The “Mother of Feminism” Finally Got a Statue! …oh.

A photograph of the new London statue honouring Mary Wollstonecraft
Image source: The Independent

Mary Wollstonecraft, “The Mother of Feminism”, is someone we don’t hear enough about. She died before she was forty but in her short life, she wrote a seminal feminist book (A Vindication of the Rights of Woman), set up a boarding school, became one of the first women to make a true career out of writing (this was groundbreaking then), and gave birth shortly before her death to Mary Shelley Wollstonecraft, the woman who gave us Frankenstein.

In short, she was a badass. And she was very human. She knew desperate loss; her best friend died and the beloved father of her first child left her. She also knew joy; she knew extremes of emotion. She had wild love affairs but she also had deep depressions. The impression I have from reading about her is that she lived a life that swirled with passion and deep thought and a desire to make changes. Basically, she wrung a lot out of her thirty-eight years alive.
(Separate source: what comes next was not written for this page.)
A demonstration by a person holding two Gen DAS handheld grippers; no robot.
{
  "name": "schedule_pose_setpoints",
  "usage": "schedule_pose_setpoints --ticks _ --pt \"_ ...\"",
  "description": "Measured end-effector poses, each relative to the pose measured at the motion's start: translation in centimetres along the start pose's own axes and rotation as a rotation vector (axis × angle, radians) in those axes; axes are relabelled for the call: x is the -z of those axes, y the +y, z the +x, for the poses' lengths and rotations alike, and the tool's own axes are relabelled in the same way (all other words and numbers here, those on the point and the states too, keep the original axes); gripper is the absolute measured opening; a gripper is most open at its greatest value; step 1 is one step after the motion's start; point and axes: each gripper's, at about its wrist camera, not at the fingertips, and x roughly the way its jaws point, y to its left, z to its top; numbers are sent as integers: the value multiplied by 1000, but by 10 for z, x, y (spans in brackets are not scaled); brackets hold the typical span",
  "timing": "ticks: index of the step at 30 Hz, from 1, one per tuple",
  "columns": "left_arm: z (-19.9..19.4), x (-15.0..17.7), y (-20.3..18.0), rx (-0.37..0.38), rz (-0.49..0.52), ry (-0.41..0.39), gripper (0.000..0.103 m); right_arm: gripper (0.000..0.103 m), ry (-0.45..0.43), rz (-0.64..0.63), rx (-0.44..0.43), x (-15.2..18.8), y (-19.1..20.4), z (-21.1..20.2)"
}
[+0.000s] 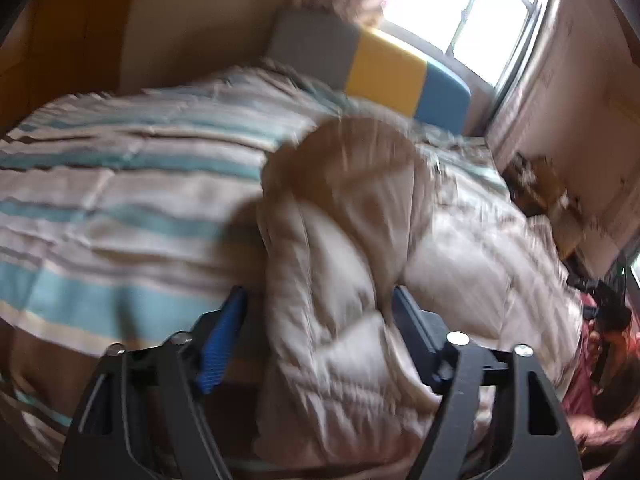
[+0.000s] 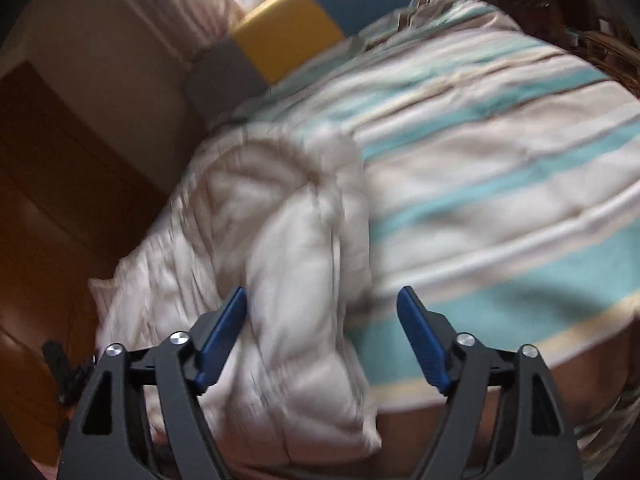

Maggi Hambling, the chainsmoking famously potty-mouthed artist who was selected in 2018 to honour Wollstonecraft with a statue, is also a total badass. I first encountered her work when visiting Aldeburgh in Suffolk where I saw Scallop, the giant bronze broken shell she created as an homage to Benjamin Britten.

That shell attracted huge criticism from locals when it was unveiled, but I couldn’t see why. It’s truly stunning. It connects the sea and sky as though it grew from the earth and it takes your breath away from every angle. It does exactly what it was meant to do.

A photograph of a shell sculpture on Aldeburgh beach
Image source: The Spectator

I honestly couldn’t have thought of any living artist more suited to the task of creating a sculptural tribute to Wollstonecraft, the woman whose feminist legacy changed women’s lives forever. When I heard about the statue’s unveiling in North London last week and the first pitter-patter of Twitter outrage and disappointment started falling in my timeline, I was expecting this outrage to come from the same unfathomable place as the criticisms of Scallop.

I thought I’d love the statue when I saw it.

So I looked it up. The Wollstonecraft sculpture is beautifully made. The concept is clear and it’s a great one — a single woman rises from a wave of nebulous female forms and stands, proud and true, at its crest. The wording on the sculpture’s plinth tells us that the statue is supposed to be a tribute to Mary Wollstonecraft, not a representation of her. So far, so good.

Except that the woman at the crest of the wave is entirely naked. Her hair is slicked back and she has large breasts, sweeping hips, an apparently gym-toned stomach, and prominent pubic hair. Hambling herself said “she’s every woman…she’s more or less the shape we’d all like to be.”

Except…is she? Should she be?

Because like it or not, most of us aren’t quite that shape. How can it be fair to represent every woman with the shape of an idealised one? Hambling suggests that her detractors have missed the point of the sculpture, but I’d whisper that in that regard, maybe she has.

I just can’t understand why the woman depicted on the plinth has to be naked, why she has to be “Traditional Hot Woman” shaped, and also why she has to be — as far as we can tell from a silver sculpture — white. If the depiction is not a historic portrait of Wollstonecraft herself then why should she be English in appearance? Why should she be a slender yet voluptuous sexy hourglass shape?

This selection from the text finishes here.